#### Problem requirements:
Set down exactly the lines in the records below that run from the line with "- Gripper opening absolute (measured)" to the line with "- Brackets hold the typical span", inclusive, and nothing more.
= = = =
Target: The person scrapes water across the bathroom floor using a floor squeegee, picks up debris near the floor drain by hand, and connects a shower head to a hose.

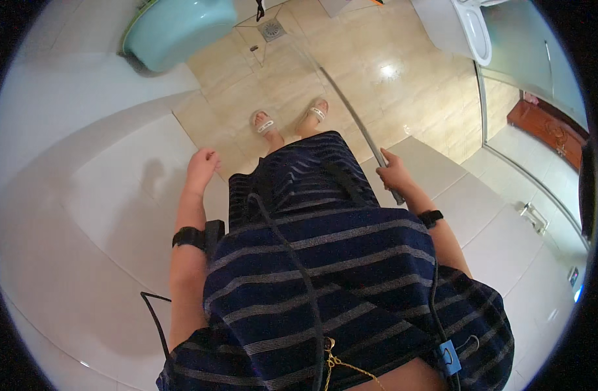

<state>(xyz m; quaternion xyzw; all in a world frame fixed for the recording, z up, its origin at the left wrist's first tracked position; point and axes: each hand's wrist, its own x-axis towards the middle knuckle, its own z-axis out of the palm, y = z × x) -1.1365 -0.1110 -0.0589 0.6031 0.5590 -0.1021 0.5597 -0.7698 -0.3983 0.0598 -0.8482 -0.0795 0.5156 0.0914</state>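
Note:
My right hand (393,171) is closed around the grey handle of a long, thin pole (351,111). The pole slants away to the far left, past my right foot, and turns paler toward the floor drain (271,29). What sits at its far end is too faint to make out. My left hand (204,167) hangs beside the white wall on the left, its fingers curled in and nothing visible in them. Both my feet, in light slide sandals (263,122), stand on the beige tiled floor (240,85).
A pale blue basin (175,32) is at the far left. At the far right a white washbasin (475,39) stands next to a frosted glass panel (540,65). Farther right lies a red-brown wooden piece (547,130) beyond a metal-framed edge. A metal handle (534,218) is on the right.

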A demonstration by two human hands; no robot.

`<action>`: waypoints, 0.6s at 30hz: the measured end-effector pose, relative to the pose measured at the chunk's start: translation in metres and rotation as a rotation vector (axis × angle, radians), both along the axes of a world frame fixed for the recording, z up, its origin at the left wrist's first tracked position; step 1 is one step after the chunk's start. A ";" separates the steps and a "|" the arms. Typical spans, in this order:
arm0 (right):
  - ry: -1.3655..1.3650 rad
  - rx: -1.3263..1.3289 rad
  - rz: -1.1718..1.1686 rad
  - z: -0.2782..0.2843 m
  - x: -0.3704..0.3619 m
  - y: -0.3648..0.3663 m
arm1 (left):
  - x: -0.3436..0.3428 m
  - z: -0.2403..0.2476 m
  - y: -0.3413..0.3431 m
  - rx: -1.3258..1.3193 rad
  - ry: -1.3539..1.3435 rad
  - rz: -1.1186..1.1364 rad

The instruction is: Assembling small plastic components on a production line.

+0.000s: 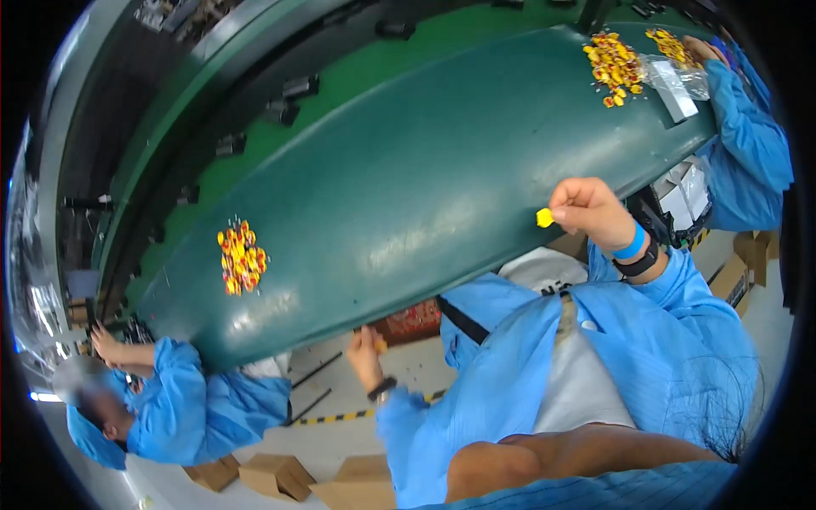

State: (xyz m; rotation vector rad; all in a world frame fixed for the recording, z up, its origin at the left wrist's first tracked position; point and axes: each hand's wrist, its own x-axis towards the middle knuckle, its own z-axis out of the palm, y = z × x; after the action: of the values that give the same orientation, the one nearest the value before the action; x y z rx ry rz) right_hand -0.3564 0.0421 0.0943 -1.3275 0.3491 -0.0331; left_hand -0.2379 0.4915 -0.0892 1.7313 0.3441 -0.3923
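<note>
Pinched between the thumb and fingers of my right hand [586, 208] is a small yellow piece [545, 218], held over the near edge of the green table [382, 204]. My left hand [365, 357] hangs lower, just off the table's near edge, with its fingers curled closed. A bit of yellow-orange shows at those fingers, too small for me to name. On the table's left part lies a pile of small yellow and red pieces [242, 257]. A larger pile of similar pieces [614, 68] sits at the far right.
A co-worker in blue [195, 399] sits at the left, another [748, 136] at the right beside a further pile [671, 47]. A white box [674, 89] and clear plastic lie near that pile. Cardboard boxes [276, 476] stand on the floor. Black fixtures [300, 87] line the far side.
</note>
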 end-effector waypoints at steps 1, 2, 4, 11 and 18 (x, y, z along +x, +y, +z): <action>-0.005 0.011 0.025 -0.003 0.003 -0.001 | -0.002 0.047 0.000 0.116 0.036 -0.219; -0.034 0.048 0.039 -0.009 0.006 -0.004 | -0.006 0.089 -0.009 0.144 0.037 -0.336; -0.050 0.075 0.063 -0.007 0.012 -0.006 | -0.006 0.157 -0.020 -0.088 -0.011 -0.492; -0.126 0.081 0.069 -0.017 0.005 -0.030 | 0.148 0.213 -0.225 -0.512 -0.241 -0.547; -0.090 0.156 -0.118 -0.028 -0.018 -0.071 | 0.298 0.160 -0.436 -0.343 0.007 -0.340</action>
State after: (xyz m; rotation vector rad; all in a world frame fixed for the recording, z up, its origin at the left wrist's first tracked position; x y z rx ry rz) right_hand -0.3747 -0.0286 0.0663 -1.1462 0.3461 -0.1609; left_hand 0.0598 0.0552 0.0709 1.4492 -0.0187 -0.6636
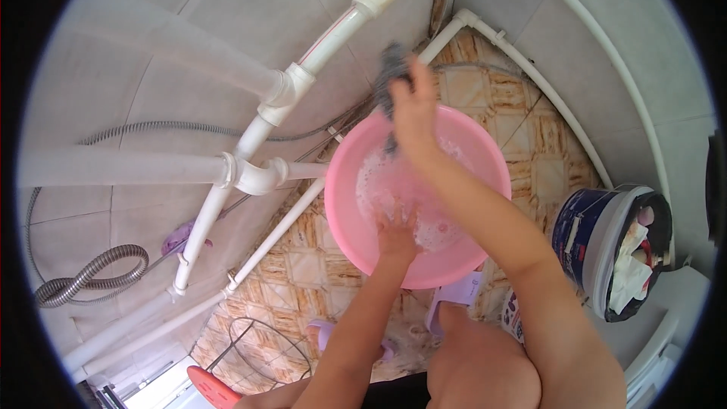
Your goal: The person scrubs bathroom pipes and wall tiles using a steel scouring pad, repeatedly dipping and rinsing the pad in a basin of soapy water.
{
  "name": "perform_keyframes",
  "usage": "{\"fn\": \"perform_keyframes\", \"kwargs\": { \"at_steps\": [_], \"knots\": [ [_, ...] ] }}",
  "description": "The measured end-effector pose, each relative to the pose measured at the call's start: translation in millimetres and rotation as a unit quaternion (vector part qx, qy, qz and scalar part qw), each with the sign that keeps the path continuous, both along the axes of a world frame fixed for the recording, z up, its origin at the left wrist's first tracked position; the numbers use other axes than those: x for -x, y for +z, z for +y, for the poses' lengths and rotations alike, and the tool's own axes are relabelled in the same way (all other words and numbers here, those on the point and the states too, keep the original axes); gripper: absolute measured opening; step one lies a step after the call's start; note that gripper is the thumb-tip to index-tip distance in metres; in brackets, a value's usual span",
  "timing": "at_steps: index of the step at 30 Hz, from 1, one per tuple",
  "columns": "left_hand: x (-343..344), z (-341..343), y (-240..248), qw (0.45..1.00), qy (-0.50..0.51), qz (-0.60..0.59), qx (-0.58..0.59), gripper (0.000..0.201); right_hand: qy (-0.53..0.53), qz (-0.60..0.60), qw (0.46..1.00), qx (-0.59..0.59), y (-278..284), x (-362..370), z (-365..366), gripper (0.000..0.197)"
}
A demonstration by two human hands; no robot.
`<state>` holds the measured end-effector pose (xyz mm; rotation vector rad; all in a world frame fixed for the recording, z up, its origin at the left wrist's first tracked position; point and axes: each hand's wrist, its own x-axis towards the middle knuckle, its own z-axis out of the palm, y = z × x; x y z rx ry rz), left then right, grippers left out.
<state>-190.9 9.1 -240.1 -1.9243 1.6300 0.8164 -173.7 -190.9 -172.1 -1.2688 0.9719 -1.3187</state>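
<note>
A round pink basin (496,182) stands on the floor in front of me, holding cloudy, sudsy water (439,236). My left hand (397,236) reaches down into the basin's near part, its fingers spread at the water and nothing seen in them. Above the basin's far rim, my right hand (415,110) is raised with its fingers closed on a dark grey wet-looking cloth (392,76). Part of that cloth dangles below the hand over the basin. Motion blurs both the right hand and the cloth, so the exact kind of cloth cannot be made out.
White pipes (326,45) run along the tiled wall at left and behind the basin. A blue-and-white bucket (598,238) with a black liner and waste stands at right. Metal hose (98,276) coils at left. Lilac slippers (458,291) and a red stool seat (212,388) are near me.
</note>
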Motion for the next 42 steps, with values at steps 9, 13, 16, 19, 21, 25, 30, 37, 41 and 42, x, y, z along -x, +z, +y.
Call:
{"fn": "perform_keyframes", "kwargs": {
  "at_steps": [9, 13, 16, 19, 21, 25, 30, 37, 41, 42],
  "knots": [
    [5.2, -6.8, -12.4, 1.0, 0.006, 0.01, -0.023, 0.098, -0.112, 0.073, 0.947, 0.293, 57.2, -5.0, -59.6, 0.02],
    [3.1, -0.4, -9.1, 0.999, 0.021, 0.01, -0.027, 0.105, -0.137, -0.014, 0.99, 0.032, 68.8, 6.8, -58.9, 0.023],
    [2.2, -2.6, -4.7, 1.0, 0.026, 0.002, -0.014, 0.11, -0.139, 0.093, 0.931, 0.323, 71.2, -7.7, -55.7, 0.024],
    [6.7, -8.3, -0.4, 1.0, 0.019, 0.001, -0.011, 0.112, -0.153, 0.113, 0.945, 0.265, 81.2, 0.3, -86.2, 0.024],
    [9.0, -5.4, -0.5, 1.0, 0.018, 0.002, -0.011, 0.113, -0.182, 0.133, 0.937, 0.266, 82.7, 9.4, -99.7, 0.024],
    [3.8, 0.1, -7.7, 1.0, 0.028, -0.003, 0.01, 0.112, -0.159, 0.189, 0.912, 0.329, 83.6, 3.3, -73.5, 0.025],
    [3.5, 0.8, -6.8, 0.999, 0.021, -0.003, 0.031, 0.109, -0.154, 0.253, 0.874, 0.384, 84.1, -5.5, -73.1, 0.021],
    [-1.7, -1.1, -3.4, 0.999, 0.039, 0.017, 0.002, 0.103, -0.2, 0.265, 0.868, 0.369, 81.5, -3.3, -66.0, 0.025],
    [0.0, -3.5, -1.6, 0.996, 0.058, 0.058, 0.025, 0.104, -0.237, 0.308, 0.863, 0.323, 72.4, 13.4, -112.7, 0.031],
    [-2.3, -2.8, -1.5, 0.996, 0.063, 0.054, 0.023, 0.104, -0.233, 0.304, 0.866, 0.322, 67.7, 24.8, -116.4, 0.031]
  ]
}}
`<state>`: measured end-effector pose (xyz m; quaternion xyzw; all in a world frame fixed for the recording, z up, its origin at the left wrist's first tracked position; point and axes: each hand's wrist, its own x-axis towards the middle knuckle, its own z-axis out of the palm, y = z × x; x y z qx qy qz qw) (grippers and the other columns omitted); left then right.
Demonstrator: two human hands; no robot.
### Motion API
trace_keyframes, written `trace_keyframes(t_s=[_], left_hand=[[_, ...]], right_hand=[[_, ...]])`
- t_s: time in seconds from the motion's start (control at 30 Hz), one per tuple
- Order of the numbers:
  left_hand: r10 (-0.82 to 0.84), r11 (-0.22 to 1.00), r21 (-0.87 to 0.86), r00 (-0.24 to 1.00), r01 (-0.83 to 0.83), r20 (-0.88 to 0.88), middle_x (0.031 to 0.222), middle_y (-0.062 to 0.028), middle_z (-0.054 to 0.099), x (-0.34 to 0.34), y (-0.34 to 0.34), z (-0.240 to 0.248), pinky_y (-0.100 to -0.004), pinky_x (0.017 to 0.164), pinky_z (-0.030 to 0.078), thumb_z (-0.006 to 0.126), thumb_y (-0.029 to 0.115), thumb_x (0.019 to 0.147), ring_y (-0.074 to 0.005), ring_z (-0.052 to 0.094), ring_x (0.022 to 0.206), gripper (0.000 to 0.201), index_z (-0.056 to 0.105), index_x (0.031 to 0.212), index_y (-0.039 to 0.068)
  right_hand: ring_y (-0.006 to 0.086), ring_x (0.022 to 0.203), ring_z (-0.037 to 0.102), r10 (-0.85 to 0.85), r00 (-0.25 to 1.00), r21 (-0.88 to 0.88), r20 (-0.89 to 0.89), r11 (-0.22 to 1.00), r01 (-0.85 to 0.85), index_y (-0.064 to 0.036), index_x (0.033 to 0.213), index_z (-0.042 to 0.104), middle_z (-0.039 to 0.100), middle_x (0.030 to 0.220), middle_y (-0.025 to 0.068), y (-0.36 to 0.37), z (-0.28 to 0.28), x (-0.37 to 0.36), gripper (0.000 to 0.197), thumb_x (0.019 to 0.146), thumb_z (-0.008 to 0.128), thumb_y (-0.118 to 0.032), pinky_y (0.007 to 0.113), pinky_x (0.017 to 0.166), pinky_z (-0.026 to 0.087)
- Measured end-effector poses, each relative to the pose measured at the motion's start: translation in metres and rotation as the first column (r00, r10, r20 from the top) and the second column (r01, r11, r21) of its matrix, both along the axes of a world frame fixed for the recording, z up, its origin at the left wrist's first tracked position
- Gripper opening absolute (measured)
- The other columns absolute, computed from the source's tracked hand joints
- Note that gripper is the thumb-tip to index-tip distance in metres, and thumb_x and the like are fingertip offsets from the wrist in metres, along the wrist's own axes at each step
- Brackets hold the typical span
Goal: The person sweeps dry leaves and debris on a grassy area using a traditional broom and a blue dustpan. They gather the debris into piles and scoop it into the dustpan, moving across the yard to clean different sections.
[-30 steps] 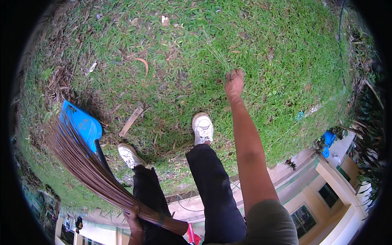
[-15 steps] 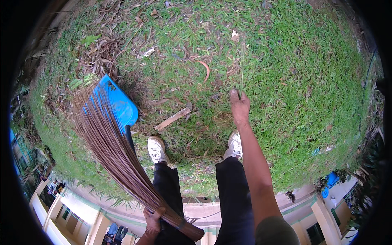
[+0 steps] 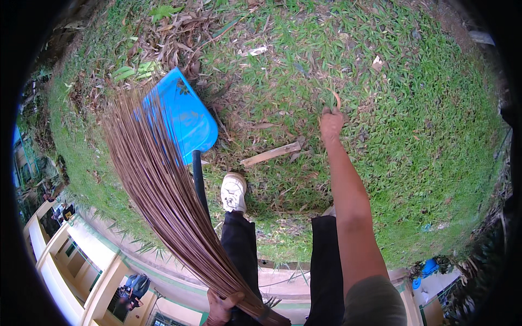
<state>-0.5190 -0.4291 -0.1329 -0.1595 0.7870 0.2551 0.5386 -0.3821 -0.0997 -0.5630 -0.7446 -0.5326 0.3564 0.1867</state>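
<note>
The left hand (image 3: 223,307), at the near edge, has its grip wrapped around the bundle of a long brown stick broom (image 3: 168,201), close to its bound end; the bristles fan out toward the far left, over part of a blue dustpan (image 3: 190,119) that lies on the grass (image 3: 435,141); its dark handle (image 3: 199,185) runs back behind the broom, and I cannot tell whether the hand holds that too. The right hand (image 3: 331,125) reaches farther out, right of the dustpan; its grip is narrow, pinched on thin green stalks (image 3: 330,98); a curved orange-brown strip (image 3: 338,100) shows just beyond its fingers, touching or not I cannot tell. Between dustpan and right hand lies a wood piece (image 3: 272,154); a white shoe (image 3: 234,191) stands nearer, left of it; dry leaves (image 3: 176,35) lie heaped beyond the dustpan.
</note>
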Motion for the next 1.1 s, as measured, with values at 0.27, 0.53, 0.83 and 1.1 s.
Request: trace_keyframes(t_s=[0.27, 0.53, 0.83, 1.1], left_hand=[[0.082, 0.996, 0.031, 0.997, -0.082, -0.001, 0.089, -0.0098, 0.06, -0.01, -0.011, -0.002, -0.0335, 0.074, 0.049, 0.069, 0.017, 0.056, -0.0215, 0.058, 0.08, 0.051, 0.055, 0.101, -0.002], [0.104, 0.992, 0.06, 0.993, -0.108, 0.062, 0.089, -0.0091, 0.06, -0.015, 0.013, 0.005, -0.0319, 0.072, 0.049, 0.069, 0.013, 0.065, -0.0198, 0.059, 0.08, 0.041, 0.056, 0.1, -0.003], [0.106, 0.984, 0.14, 0.994, -0.108, 0.018, 0.084, -0.0069, 0.062, -0.013, 0.002, 0.0, -0.0304, 0.073, 0.049, 0.071, 0.013, 0.062, -0.0173, 0.06, 0.076, 0.037, 0.058, 0.093, -0.002], [0.177, 0.938, 0.302, 0.984, -0.17, 0.004, 0.086, -0.0056, 0.063, -0.024, -0.033, -0.004, -0.0292, 0.074, 0.048, 0.075, 0.012, 0.063, -0.015, 0.059, 0.076, 0.037, 0.06, 0.095, 0.0]], right_hand=[[0.0228, 0.066, 0.053, -0.594, 0.684, -0.435, -0.423, 0.795, 0.422, 0.0018, 0.091, 0.052, 0.056, 0.074, 0.008, -0.034, 0.118, -0.014, 0.016, 0.089, 0.056, -0.013, 0.035, 0.062, 0.043], [0.0351, 0.094, 0.056, 0.486, 0.724, 0.126, 0.489, 0.782, -0.61, -0.0028, 0.099, 0.053, 0.063, 0.094, 0.0132, 0.047, 0.05, -0.06, 0.021, 0.082, 0.059, -0.014, 0.049, 0.088, 0.037], [0.0413, 0.092, 0.06, 0.504, 0.825, -0.398, 0.255, 0.832, -0.385, -0.0073, 0.102, 0.062, 0.063, 0.095, 0.0237, 0.018, 0.069, -0.009, 0.024, 0.082, 0.053, -0.017, 0.048, 0.08, 0.048], [0.0452, 0.082, 0.058, -0.201, 0.93, -0.049, 0.306, 0.973, 0.227, 0.0041, 0.089, 0.054, 0.061, 0.083, 0.0282, -0.025, 0.244, 0.05, 0.03, 0.089, 0.052, -0.026, 0.048, 0.072, 0.045]])
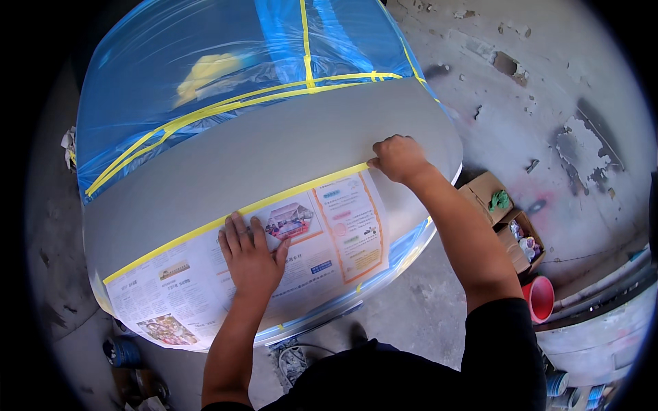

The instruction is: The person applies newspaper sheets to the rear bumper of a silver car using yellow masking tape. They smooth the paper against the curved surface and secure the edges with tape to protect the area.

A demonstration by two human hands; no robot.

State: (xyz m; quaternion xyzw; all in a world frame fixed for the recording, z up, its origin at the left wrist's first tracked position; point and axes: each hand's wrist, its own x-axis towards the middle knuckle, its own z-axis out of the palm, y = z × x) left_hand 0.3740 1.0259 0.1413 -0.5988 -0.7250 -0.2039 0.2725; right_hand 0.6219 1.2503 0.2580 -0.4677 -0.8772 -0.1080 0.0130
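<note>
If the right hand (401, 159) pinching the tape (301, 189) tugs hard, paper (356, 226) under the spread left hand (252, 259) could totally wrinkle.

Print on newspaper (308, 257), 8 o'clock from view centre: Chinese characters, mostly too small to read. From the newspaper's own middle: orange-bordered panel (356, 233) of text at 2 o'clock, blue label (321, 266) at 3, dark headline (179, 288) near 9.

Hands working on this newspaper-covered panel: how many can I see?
2: the left hand lies on the newspaper, reaching up to the yellow tape; the right hand is curled at that tape's right end. No others show.
</note>
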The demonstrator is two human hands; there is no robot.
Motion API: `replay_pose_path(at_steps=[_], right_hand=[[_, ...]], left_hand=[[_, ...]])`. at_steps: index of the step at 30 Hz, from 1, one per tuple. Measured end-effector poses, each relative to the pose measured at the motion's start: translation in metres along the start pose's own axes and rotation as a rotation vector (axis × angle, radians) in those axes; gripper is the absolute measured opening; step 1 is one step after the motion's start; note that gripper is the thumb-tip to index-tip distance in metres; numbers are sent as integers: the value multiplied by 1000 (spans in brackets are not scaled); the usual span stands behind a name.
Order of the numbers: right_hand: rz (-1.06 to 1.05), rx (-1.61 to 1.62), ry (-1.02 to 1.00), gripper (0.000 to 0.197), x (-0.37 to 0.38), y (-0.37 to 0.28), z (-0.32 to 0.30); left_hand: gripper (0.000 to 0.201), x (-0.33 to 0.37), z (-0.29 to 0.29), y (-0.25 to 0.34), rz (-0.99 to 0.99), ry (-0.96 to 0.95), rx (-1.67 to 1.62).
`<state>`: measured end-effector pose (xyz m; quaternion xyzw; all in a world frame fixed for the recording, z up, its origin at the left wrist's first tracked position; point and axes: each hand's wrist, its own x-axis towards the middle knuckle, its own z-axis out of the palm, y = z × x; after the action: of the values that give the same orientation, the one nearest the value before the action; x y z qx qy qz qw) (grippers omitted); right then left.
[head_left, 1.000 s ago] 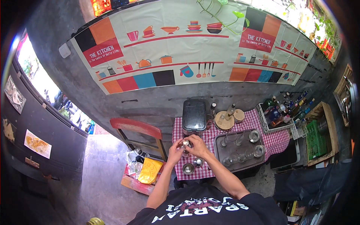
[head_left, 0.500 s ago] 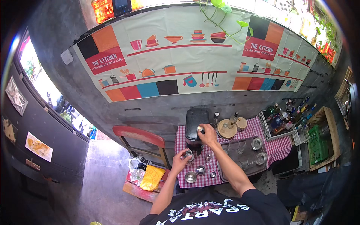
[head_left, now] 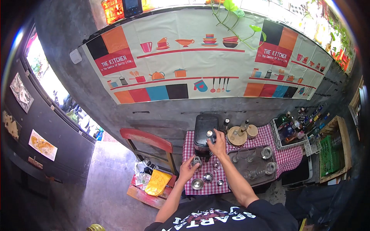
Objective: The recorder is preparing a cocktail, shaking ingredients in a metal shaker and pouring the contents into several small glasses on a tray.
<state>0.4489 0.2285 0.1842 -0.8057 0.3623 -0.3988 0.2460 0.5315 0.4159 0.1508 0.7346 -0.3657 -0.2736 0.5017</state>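
Over the front of a black lidded machine [head_left: 206, 124], my right hand [head_left: 219, 145] is closed around a small dark bottle [head_left: 211, 139] with a pale round top. Lower and to the left, my left hand [head_left: 188, 169] grips a small grey vessel [head_left: 196, 159] with a round open mouth; its exact kind is too small to tell. Between my forearms lie a shallow metal cup [head_left: 197, 184], a round metal piece with a bright top [head_left: 208, 177] and a small metal cap [head_left: 220, 182]. A small clear-looking piece [head_left: 216, 164] stands near my right wrist.
Right of my right arm, a grey tray [head_left: 246, 166] holds several glasses on the checked tablecloth [head_left: 287, 161]. Behind it, bottles stand by round wooden boards [head_left: 236, 138]. A crate of bottles [head_left: 285, 138] is at the far right, a red chair [head_left: 148, 138] at the left.
The view has shifted slightly. My right hand has drawn a little back toward me with the bottle, which now shows more of its side. My left hand keeps the grey vessel nearly in place.
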Motion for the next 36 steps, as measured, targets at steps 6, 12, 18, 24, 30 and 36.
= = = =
#### Solution to this task:
- Gripper opening absolute (measured)
- The other columns absolute, computed from the source's tracked hand joints
- Note that gripper is the thumb-tip to index-tip distance in metres, and thumb_x and the like are fingertip offsets from the wrist in metres, along the wrist's own axes at each step
- Brackets hold the typical span

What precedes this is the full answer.